++++ Recorded information
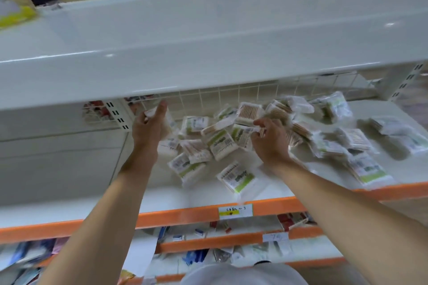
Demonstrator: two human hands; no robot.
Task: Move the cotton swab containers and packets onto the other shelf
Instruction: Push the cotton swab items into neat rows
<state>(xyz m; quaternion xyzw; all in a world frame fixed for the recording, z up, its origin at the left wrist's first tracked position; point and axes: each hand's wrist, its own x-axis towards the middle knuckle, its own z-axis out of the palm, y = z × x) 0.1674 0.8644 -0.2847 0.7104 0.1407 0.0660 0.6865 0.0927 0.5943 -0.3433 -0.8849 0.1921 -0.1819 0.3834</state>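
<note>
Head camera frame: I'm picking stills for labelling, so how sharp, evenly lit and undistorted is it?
Head view: motion blur smears the clear plastic cotton swab packets, worst at the right; both the left hand and the right hand are soft-edged; small glare spots streak the glossy white upper shelf; wide-angle distortion bows the orange shelf edge; lighting is otherwise even.

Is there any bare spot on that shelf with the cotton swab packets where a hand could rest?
Yes. The shelf is bare at its near left, between the orange front edge and the left hand. A smaller bare strip lies at the far right by the wire grid. The middle is crowded with cotton swab packets, where the right hand reaches.
</note>
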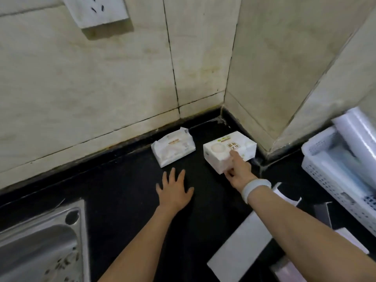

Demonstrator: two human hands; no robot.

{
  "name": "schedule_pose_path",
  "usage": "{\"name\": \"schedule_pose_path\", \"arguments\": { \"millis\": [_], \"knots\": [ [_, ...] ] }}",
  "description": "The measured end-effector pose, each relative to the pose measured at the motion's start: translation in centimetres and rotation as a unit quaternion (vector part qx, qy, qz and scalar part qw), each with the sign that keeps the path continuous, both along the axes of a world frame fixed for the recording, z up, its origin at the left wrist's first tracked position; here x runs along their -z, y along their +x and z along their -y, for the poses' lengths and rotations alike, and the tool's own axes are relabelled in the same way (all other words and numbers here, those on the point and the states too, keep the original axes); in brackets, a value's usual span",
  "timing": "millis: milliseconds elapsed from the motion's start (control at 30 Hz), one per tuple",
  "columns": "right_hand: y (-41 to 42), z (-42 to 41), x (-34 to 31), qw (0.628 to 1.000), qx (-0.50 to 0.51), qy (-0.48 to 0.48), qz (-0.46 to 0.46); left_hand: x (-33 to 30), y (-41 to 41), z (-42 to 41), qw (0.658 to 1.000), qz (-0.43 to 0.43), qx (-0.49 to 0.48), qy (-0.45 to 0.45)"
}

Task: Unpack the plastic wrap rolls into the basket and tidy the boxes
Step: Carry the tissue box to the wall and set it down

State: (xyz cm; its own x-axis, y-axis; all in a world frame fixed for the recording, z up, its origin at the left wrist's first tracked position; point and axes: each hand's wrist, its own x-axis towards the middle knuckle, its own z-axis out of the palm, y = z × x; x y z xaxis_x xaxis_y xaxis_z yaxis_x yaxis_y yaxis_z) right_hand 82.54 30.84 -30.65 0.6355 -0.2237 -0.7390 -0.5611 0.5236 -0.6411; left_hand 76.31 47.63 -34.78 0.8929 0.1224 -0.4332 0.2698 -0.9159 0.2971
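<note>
- Head view: right hand [237, 167] gripped a white printed tissue box [228, 151] near the corner; left hand [174, 189] lay open, flat on the black countertop [126, 190].
- Clear plastic wrap rolls [358, 135] were already in the white perforated basket [325, 180], far right.
- I'd slide that box square to the wall, beside the soft white tissue pack [173, 148].

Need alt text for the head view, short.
Right hand grips a white tissue pack in the corner of a black counter; left hand hovers open nearby. A second tissue pack lies left, a white basket of plastic wrap rolls right.

Home kitchen: steel sink [38, 247], black counter [126, 180], tiled walls [91, 82] w/ socket [97, 9] (grimy grout).
</note>
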Motion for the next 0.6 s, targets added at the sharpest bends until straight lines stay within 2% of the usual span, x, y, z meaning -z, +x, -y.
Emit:
{"name": "schedule_pose_path", "arguments": {
  "millis": [100, 333, 467, 600],
  "knots": [
    [3.7, -1.2, 1.6, 0.999, -0.027, -0.034, 0.021, 2.8, 1.5, 0.2, 0.999, -0.034, -0.001, 0.033],
    [9.5, -3.2, 2.9, 0.989, -0.064, -0.107, 0.079, 5.5, 1.6, 0.1, 0.998, -0.049, 0.009, 0.046],
    [9.7, -2.4, 2.5, 0.988, -0.111, -0.078, 0.07, 5.3, 1.9, 0.0, 0.997, -0.065, 0.015, 0.037],
    [6.6, -0.4, 1.5, 0.983, -0.161, -0.083, 0.04, 4.5, 2.2, 0.0, 0.996, -0.082, 0.019, 0.035]
  ]
}}
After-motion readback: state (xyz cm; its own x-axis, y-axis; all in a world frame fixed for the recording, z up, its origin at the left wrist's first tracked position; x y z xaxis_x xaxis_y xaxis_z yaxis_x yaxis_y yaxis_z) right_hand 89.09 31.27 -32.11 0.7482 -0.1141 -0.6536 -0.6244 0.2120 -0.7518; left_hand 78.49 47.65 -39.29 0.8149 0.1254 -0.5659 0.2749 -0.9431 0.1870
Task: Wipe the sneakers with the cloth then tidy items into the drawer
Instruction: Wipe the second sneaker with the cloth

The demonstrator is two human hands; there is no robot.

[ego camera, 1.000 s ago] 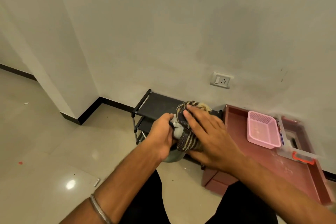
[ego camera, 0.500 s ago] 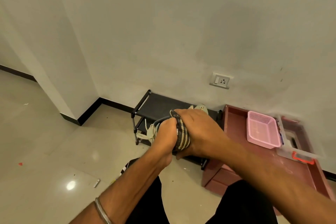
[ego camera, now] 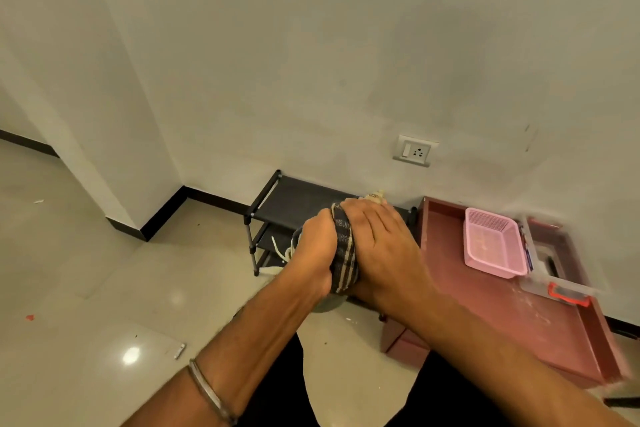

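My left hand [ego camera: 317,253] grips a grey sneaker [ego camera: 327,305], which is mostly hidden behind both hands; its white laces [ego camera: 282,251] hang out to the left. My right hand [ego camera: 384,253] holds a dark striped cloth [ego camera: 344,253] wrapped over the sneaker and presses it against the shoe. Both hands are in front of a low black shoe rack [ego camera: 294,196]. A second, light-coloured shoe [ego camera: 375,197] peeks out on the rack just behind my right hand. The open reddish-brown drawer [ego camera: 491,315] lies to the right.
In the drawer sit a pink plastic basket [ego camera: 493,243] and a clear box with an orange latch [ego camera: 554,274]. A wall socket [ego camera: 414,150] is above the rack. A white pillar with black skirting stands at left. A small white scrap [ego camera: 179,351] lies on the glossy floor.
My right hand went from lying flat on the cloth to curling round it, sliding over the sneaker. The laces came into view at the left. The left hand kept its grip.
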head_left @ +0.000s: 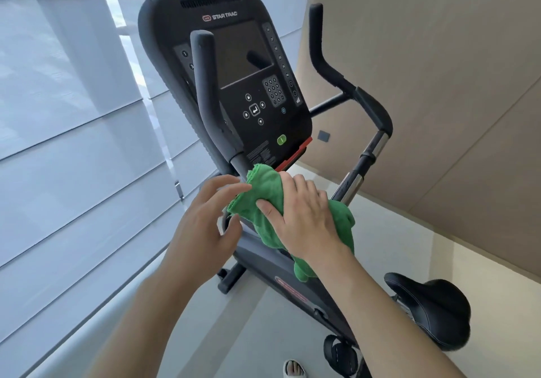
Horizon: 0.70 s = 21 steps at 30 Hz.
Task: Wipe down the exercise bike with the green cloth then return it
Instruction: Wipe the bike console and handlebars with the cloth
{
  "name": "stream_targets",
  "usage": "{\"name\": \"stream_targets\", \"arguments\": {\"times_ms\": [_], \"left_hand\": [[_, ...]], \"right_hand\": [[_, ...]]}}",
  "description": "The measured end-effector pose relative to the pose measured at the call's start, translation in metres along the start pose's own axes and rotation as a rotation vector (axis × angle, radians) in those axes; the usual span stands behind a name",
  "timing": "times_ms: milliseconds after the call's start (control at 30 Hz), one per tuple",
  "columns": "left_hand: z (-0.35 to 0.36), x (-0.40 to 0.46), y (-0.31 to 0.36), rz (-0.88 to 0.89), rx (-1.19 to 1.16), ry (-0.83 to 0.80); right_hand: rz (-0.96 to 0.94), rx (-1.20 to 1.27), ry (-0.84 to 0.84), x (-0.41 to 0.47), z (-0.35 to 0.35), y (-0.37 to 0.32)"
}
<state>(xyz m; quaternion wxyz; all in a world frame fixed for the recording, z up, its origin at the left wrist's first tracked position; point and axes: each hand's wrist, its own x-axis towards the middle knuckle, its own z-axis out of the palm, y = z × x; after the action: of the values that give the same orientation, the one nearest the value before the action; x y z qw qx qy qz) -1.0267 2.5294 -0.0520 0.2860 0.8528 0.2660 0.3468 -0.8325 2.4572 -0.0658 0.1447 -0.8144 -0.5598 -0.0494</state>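
My right hand [304,213] grips the green cloth [263,199], soft, light, bunch-prone; left hand [205,216] relaxed, fingertips touching its edge.

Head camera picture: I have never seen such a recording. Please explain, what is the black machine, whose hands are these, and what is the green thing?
The one picture comes from a camera worn on a person's head, looking down at their own hands. The machine is an exercise bike: a console with a dark screen, black handlebars and a saddle. The right hand holds a green cloth against the bike, just below the console. The left hand, fingers relaxed, touches the cloth's edge but holds nothing.
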Motion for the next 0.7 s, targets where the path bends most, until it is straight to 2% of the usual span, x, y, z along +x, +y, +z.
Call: {"name": "stream_targets", "arguments": {"times_ms": [167, 400, 533, 700], "left_hand": [[0.009, 0.002, 0.012, -0.019, -0.025, 0.083], [0.026, 0.005, 0.028, -0.041, -0.021, 0.090], [0.029, 0.006, 0.035, -0.008, -0.036, 0.105], [0.024, 0.004, 0.035, 0.012, -0.035, 0.154]], "right_hand": [[-0.014, 0.310, -0.035, 0.013, -0.007, 0.011], [-0.020, 0.493, -0.240, 0.044, -0.022, 0.033], [-0.051, 0.384, -0.149, 0.031, -0.021, 0.032], [-0.131, 0.276, 0.084, -0.025, 0.003, 0.039]]}}
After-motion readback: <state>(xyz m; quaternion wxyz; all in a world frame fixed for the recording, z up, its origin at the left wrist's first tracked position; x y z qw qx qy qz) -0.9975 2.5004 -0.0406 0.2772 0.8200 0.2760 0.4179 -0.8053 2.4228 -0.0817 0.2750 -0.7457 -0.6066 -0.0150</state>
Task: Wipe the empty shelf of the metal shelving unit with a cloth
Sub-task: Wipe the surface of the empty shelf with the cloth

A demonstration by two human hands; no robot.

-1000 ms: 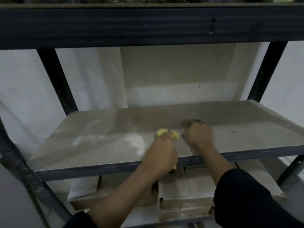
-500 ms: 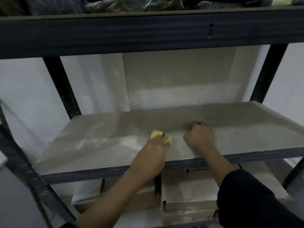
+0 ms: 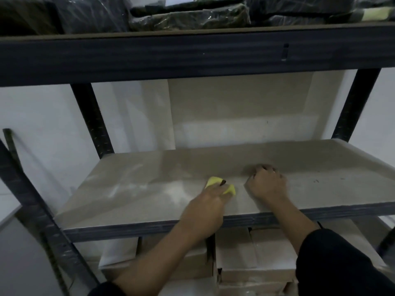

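Note:
The bare beige shelf board [image 3: 132,184] of the dark metal shelving unit [image 3: 92,116] fills the middle of the head view, dusty with pale streaks. My left hand [image 3: 205,208] presses a small yellow cloth [image 3: 213,181] onto the board near its front middle, fingers curled over it; most of the cloth is hidden under the hand. My right hand [image 3: 267,184] rests on the board just to the right, fingers curled under, holding nothing that I can see.
Dark plastic-wrapped bundles [image 3: 188,16] lie on the shelf above. Cardboard boxes [image 3: 252,253] stand on the level below. Black uprights [image 3: 354,105] frame the bay, with white wall behind. A slanted dark bar [image 3: 32,199] crosses at the left.
My left hand has slid the yellow cloth away from the front edge, further onto the board and slightly left. My right hand has stayed where it was. The view has tilted upward.

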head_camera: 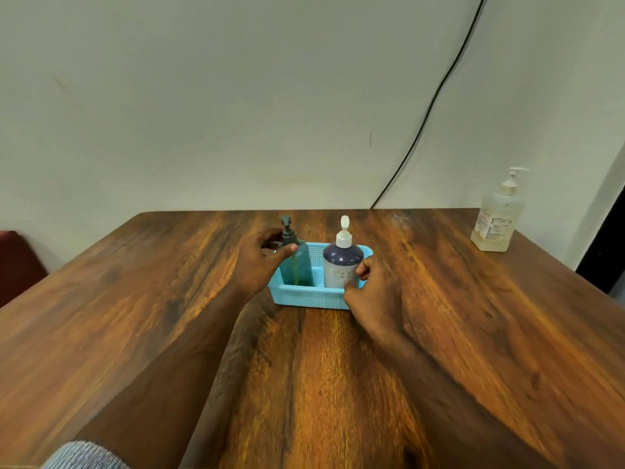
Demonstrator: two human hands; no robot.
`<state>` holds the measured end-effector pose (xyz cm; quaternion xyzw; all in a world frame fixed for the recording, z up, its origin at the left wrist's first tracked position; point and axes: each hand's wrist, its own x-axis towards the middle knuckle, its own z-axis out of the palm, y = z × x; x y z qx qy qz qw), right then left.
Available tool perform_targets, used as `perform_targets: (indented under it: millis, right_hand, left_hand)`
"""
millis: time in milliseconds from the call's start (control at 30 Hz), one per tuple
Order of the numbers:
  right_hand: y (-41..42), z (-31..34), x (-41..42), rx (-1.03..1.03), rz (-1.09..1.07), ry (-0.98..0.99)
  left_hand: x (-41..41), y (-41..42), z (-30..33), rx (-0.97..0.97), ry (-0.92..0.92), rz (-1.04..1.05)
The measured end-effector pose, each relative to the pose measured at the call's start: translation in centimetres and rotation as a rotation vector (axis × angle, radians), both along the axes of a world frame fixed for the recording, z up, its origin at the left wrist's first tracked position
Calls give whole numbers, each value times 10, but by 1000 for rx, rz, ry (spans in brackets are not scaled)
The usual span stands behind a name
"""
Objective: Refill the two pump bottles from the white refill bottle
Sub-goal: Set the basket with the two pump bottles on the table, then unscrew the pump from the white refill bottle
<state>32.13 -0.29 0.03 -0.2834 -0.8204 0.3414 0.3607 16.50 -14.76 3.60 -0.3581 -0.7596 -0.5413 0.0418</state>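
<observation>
Basket sitting mid-table, holding two pump bottles upright: one at left, other at right. Third pump bottle standing well apart at table's far right corner, by wall.

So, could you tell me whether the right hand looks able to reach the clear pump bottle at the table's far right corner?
Probably yes. The right hand is at the basket, and only bare table lies between it and the clear pump bottle.

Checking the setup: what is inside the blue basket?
Two pump bottles stand in the blue basket: a teal bottle and a white bottle. Its walls hide their bases.
</observation>
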Motion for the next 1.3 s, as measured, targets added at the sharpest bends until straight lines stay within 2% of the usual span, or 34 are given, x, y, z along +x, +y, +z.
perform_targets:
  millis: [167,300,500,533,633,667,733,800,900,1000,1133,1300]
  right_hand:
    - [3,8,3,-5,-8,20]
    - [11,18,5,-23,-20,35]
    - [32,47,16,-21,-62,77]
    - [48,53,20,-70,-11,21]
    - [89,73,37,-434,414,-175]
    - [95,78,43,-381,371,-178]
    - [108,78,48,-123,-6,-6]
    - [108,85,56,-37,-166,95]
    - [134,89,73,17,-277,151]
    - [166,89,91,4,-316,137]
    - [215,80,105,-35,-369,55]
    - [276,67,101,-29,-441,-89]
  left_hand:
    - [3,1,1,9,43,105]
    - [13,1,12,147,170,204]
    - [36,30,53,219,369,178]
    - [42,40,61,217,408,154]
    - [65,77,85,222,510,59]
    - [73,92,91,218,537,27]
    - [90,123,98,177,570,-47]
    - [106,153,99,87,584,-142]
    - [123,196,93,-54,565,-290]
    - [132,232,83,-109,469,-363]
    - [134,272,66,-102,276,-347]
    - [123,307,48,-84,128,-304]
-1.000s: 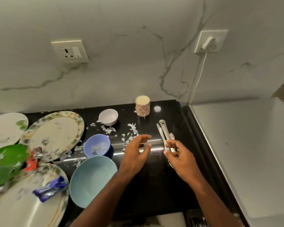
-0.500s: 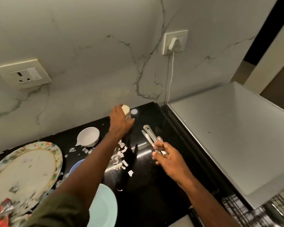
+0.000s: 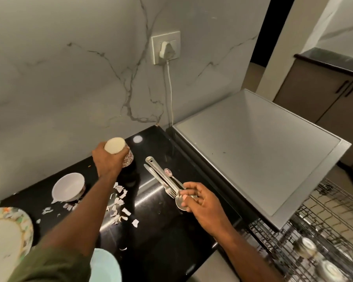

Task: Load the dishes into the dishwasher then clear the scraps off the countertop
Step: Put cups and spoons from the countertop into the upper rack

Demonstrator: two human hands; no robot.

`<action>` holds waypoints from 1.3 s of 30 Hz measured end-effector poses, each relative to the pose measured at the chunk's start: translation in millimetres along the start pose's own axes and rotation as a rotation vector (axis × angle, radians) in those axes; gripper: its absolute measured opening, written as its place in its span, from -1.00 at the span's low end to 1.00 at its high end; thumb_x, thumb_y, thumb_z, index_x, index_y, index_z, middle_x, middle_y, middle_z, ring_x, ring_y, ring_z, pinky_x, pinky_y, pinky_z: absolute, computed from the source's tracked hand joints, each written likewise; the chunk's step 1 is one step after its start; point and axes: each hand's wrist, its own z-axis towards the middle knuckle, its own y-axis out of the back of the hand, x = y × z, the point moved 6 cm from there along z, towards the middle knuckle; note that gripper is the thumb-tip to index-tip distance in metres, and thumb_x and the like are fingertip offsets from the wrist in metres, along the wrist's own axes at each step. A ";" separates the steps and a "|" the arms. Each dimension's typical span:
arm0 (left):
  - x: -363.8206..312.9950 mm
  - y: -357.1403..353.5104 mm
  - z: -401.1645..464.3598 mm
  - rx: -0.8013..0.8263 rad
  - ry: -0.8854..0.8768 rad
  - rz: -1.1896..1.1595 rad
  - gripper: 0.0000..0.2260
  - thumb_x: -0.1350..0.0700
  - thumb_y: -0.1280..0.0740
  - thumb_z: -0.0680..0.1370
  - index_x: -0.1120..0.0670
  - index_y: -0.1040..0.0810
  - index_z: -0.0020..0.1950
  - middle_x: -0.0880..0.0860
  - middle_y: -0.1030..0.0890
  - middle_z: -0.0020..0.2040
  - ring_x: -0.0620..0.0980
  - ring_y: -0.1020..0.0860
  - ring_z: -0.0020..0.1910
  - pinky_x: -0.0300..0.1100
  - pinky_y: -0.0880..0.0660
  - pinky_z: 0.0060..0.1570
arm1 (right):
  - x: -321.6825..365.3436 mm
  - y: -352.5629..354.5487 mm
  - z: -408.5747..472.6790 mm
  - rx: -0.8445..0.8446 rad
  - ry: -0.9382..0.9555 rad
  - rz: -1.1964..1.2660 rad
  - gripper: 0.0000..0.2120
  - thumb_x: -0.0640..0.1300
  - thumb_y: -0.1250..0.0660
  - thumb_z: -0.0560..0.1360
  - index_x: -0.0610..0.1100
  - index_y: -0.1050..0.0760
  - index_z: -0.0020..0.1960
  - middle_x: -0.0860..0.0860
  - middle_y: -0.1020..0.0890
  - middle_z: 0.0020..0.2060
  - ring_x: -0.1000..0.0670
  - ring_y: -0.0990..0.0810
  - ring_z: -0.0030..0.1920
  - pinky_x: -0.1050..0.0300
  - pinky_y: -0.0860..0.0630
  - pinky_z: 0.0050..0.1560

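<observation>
Left hand (image 3: 108,159), fingers curled round an inverted patterned cup (image 3: 120,152) above the black countertop (image 3: 161,231). Right hand (image 3: 202,206) pinches bunched steel cutlery (image 3: 163,178); paper scraps (image 3: 118,202) lie between the arms.

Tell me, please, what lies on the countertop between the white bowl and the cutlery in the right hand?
In the head view, torn paper scraps lie between the white bowl and the cutlery; the left forearm crosses above them.
</observation>
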 end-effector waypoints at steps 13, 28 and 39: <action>-139.3 -9.2 -212.6 0.440 -0.500 -0.271 0.12 0.19 -0.72 0.29 -0.06 -0.11 0.67 -0.28 -0.51 0.28 -0.30 -0.55 0.25 -0.46 -0.43 0.24 | 55.6 26.3 -10.4 -0.037 0.265 -0.053 -0.41 0.23 -0.44 0.56 0.16 -0.37 0.53 0.26 -0.55 0.35 0.21 -0.61 0.28 0.21 -0.61 0.23; -208.8 -201.0 -394.8 1.091 -0.669 -0.117 -0.05 -0.15 -0.63 0.25 -0.46 -0.18 0.51 -0.26 -0.48 0.36 -0.19 -0.52 0.32 -0.10 -0.48 0.31 | -11.5 261.4 -67.7 -0.091 -0.008 -0.401 -0.32 0.19 -0.59 0.44 0.06 -0.39 0.45 0.10 -0.63 0.21 0.07 -0.61 0.13 -0.01 -0.62 0.18; -240.6 -300.9 -473.3 1.220 -0.732 0.146 -0.48 -0.17 -0.50 0.52 -0.17 -0.49 0.46 -0.26 -0.56 0.31 -0.16 -0.56 0.25 -0.02 -0.58 0.24 | -115.0 442.6 -103.1 -0.177 -0.159 -0.069 -0.42 -0.06 -0.60 0.48 -0.02 -0.40 0.39 0.00 -0.68 0.16 -0.02 -0.74 0.11 0.03 -0.74 -0.04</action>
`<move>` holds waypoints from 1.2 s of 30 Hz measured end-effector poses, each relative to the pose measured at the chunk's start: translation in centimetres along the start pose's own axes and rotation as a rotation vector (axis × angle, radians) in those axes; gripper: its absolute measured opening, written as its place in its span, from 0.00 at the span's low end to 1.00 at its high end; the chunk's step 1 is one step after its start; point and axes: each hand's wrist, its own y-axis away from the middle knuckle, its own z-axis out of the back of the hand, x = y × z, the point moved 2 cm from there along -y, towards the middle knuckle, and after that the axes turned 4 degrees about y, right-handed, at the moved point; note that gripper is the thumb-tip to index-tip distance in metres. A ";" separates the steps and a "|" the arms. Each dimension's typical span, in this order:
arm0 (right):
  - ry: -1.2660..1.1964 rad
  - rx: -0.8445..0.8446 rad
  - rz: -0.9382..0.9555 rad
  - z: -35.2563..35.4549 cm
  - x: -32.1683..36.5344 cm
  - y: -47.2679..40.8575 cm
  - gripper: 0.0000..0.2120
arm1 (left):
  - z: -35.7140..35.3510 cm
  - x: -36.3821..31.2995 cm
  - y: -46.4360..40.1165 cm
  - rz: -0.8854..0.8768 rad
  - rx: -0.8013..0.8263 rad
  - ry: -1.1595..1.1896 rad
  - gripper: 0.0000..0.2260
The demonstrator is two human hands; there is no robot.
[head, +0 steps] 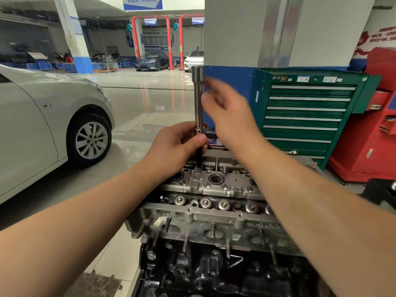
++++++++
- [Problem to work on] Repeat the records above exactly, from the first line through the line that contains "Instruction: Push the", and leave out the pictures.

- [Your response]
Demonstrator: two human hands; no robot.
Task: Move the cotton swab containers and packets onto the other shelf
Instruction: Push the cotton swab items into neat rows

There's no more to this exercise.